Running on a Raspberry Pi

In order to run GitLab on a Raspberry Pi, you need either a Pi 2 or a Pi 3. We recommend using a Pi 3 for best results. The Pi 1 and Pi Zero do not have enough RAM to make running GitLab feasible.

Configure Swap

Even with a newer Pi, the first setting you will want to change is to ensure the device has enough memory available by expanding the swap space to 4GB.

On Raspbian, Swap can be configured in /etc/dphys-swapfile. See the manpage for available settings.

Reduce running processes

Once you have installed the GitLab package, you should change the following settings before running reconfigure.

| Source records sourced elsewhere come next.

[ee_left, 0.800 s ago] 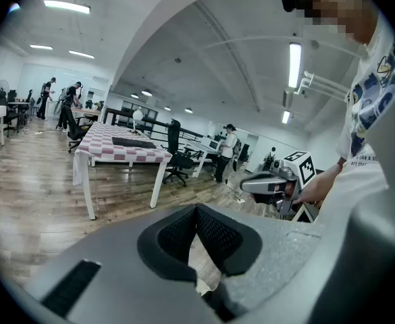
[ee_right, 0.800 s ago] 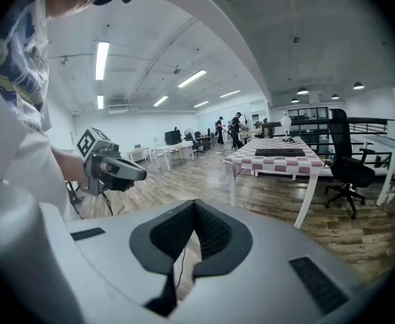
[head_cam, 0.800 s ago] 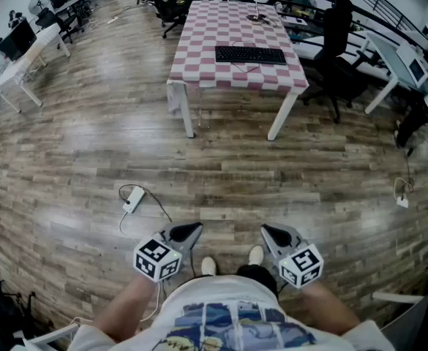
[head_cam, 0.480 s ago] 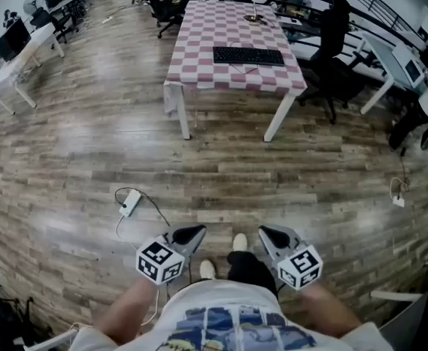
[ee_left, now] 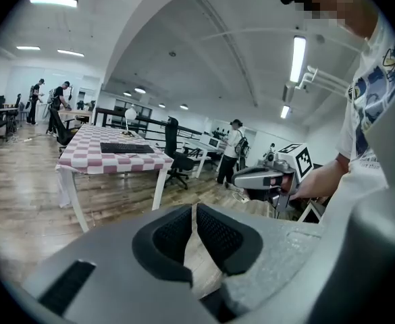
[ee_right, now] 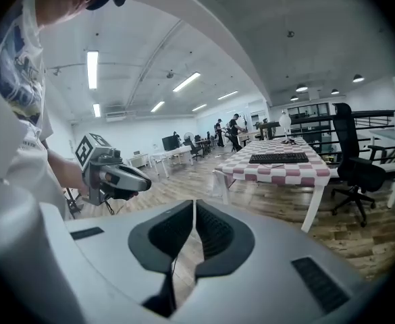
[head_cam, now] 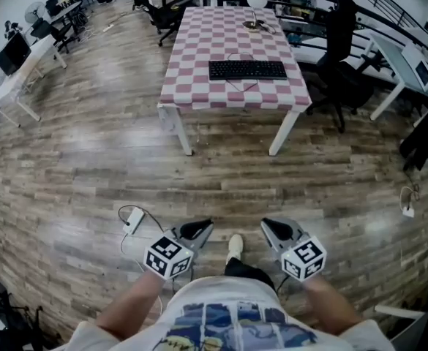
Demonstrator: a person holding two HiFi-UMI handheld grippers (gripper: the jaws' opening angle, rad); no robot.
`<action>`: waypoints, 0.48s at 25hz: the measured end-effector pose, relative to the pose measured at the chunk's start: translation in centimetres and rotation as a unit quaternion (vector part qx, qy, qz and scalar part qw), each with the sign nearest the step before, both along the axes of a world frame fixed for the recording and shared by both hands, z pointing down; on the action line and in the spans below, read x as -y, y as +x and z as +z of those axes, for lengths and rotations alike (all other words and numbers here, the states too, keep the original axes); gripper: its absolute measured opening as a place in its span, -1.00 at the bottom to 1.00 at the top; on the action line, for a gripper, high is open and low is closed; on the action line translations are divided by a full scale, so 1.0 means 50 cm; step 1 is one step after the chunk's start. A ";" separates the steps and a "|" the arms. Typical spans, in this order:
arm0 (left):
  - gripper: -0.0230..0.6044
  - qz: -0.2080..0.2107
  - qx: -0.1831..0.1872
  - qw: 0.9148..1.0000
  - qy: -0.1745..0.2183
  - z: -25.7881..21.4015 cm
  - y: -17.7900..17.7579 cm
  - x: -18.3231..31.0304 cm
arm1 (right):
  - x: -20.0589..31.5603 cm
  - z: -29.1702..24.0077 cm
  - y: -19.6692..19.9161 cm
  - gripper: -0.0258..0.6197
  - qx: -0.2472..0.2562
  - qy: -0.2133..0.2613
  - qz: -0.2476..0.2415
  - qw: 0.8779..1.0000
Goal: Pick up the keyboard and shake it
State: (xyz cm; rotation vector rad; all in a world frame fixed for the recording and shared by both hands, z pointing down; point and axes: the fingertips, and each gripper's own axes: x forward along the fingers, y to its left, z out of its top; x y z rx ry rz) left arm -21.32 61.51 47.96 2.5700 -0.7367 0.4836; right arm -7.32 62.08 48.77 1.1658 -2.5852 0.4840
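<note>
A flat black keyboard [head_cam: 247, 69] lies on the far desk [head_cam: 192, 86], which has a pink-and-white checked cloth draped over white legs. The floor [head_cam: 89, 159] is glossy wood planks. Near, well apart from the desk, the left claw [head_cam: 205, 227] and right claw [head_cam: 267, 226], grey shells with ribbed black pads, are both closed on nothing. The person's arms are cut off at the near edge. The individual keys are too small to make out.
</note>
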 end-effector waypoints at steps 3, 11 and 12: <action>-0.80 -0.002 0.006 1.000 0.002 -0.010 0.039 0.087 | 0.084 -0.004 0.043 -0.79 0.004 0.003 -0.002 1.000; -0.72 -0.016 0.002 1.000 -0.003 -0.008 0.114 0.266 | 0.265 0.036 0.162 -0.64 -0.014 -0.012 0.018 1.000; -0.72 -0.017 0.002 1.000 -0.005 -0.005 0.117 0.288 | 0.288 0.038 0.169 -0.63 -0.015 -0.014 0.020 1.000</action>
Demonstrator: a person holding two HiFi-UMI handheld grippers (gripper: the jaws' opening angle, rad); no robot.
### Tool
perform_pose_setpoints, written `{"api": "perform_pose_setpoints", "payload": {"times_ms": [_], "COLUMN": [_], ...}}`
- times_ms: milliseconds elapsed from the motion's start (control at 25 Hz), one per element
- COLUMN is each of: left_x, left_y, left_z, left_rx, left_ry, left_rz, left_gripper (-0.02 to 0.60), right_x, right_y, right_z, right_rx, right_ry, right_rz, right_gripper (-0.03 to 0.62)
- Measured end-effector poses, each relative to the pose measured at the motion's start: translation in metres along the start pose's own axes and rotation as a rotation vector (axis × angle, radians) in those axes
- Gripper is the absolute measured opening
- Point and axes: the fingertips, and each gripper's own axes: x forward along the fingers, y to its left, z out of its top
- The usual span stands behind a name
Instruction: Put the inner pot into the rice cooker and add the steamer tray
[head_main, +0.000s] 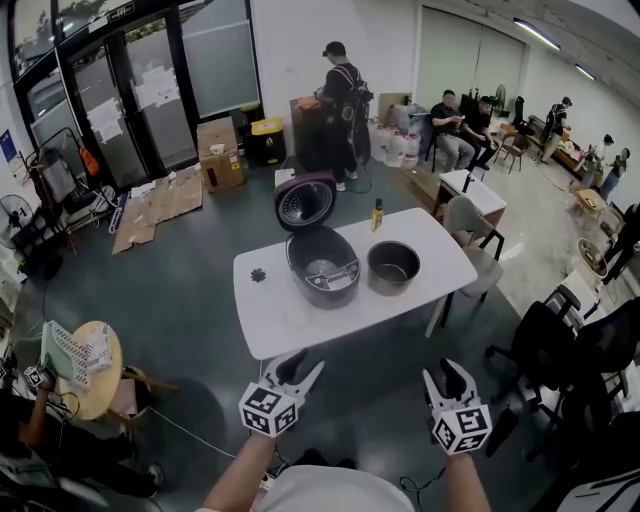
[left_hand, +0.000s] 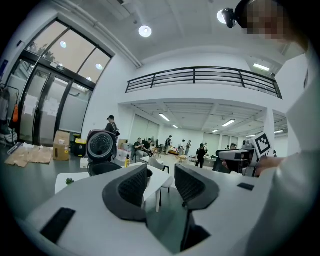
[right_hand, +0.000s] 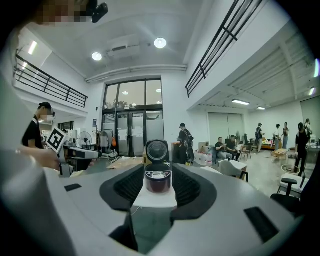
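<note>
Presently, both grippers are off the work. The left gripper (head_main: 297, 366) has its jaws parted, with nothing between the pads. The right gripper (head_main: 450, 378) has its jaws spread wide and is likewise empty.

- The rice cooker (head_main: 322, 265) sits well ahead of both grippers on the white surface (head_main: 290, 322). Its body is dark and rounded, and its lid (head_main: 305, 203) is swung up on the far side, showing a ribbed round inner face. The right gripper view frames it between the jaws, far off.
- The inner pot (head_main: 393, 266) stands just beside the cooker, ahead of the right gripper. It is 1 round dark-grey bowl, upright and empty.
- 1 small yellow bottle (head_main: 377, 213) stands at the far edge.
</note>
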Motion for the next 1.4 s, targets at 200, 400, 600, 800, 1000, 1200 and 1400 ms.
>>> {"api": "perform_pose_setpoints", "payload": {"times_ms": [200, 400, 600, 800, 1000, 1200, 1400], "left_x": [0.001, 0.011, 0.025, 0.047, 0.087, 0.135, 0.179], "left_y": [-0.003, -0.006, 0.001, 0.026, 0.061, 0.101, 0.144], "left_z": [-0.008, -0.008, -0.005, -0.003, 0.005, 0.016, 0.03], "left_rx": [-0.016, -0.006, 0.003, -0.002, -0.001, 0.004, 0.009], "left_ry": [0.003, 0.011, 0.015, 0.014, 0.021, 0.031, 0.05], "left_rz": [0.02, 0.021, 0.026, 0.024, 0.005, -0.033, -0.078], "left_gripper": [0.192, 0.192, 0.192, 0.193, 0.193, 0.195, 0.195], "right_x": [-0.004, 0.001, 0.017, 0.045, 0.088, 0.143, 0.197], "right_y": [-0.007, -0.016, -0.026, -0.037, -0.051, -0.068, -0.079], "right_z": [-0.002, -0.002, -0.007, -0.011, -0.008, -0.003, 0.007], "right_rx": [-0.002, 0.007, 0.02, 0.026, 0.02, 0.016, 0.025], "right_ry": [-0.001, -0.001, 0.006, 0.013, 0.032, 0.046, 0.052], "right_rz": [0.017, 0.017, 0.009, -0.008, -0.029, -0.062, -0.098], "right_gripper": [0.204, 0.204, 0.204, 0.204, 0.204, 0.204, 0.204]}}
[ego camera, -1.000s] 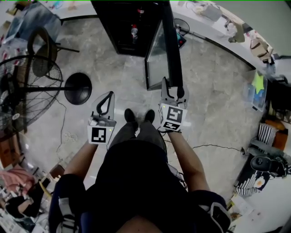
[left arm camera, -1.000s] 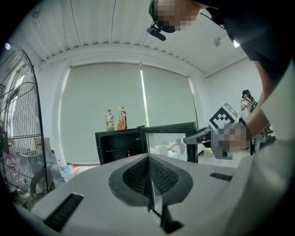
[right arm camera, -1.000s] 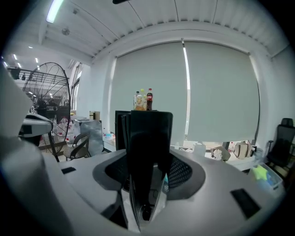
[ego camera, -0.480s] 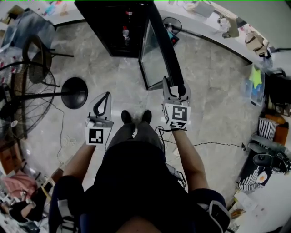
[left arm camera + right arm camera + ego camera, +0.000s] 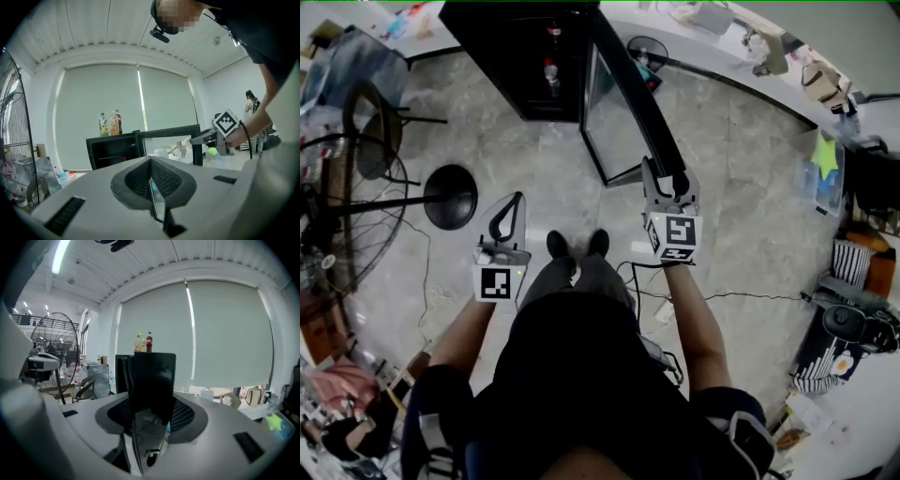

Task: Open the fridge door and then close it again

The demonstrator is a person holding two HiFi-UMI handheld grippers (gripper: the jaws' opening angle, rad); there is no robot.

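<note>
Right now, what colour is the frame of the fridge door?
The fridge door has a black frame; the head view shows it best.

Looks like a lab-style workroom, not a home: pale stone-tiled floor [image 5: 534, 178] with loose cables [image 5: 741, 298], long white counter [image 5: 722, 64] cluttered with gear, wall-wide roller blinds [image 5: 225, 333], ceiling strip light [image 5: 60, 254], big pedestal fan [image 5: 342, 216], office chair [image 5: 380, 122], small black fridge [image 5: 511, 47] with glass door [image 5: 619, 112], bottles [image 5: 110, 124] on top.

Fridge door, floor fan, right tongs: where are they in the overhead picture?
fridge door [image 5: 614, 127], head view, on its glass pane.
floor fan [image 5: 450, 195], head view, on its round base.
right tongs [image 5: 664, 180], head view, between the tips.
</note>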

# Reduce the number of running workers to the minimum in order to reduce memory usage
unicorn['worker_processes'] = 2
sidekiq['concurrency'] = 9

# Turn off monitoring to reduce idle cpu and disk usage
prometheus_monitoring['enable'] = false

Additional recommendations

Use a proper harddrive

GitLab will perform best if you mount /var/opt/gitlab and the swapfile from a harddrive rather than the SDcard.

You can attach an external harddrive to the Pi using the USB interface.

Use external services

You can improve the GitLab performance on the Pi by connecting GitLab to external database and redis instances.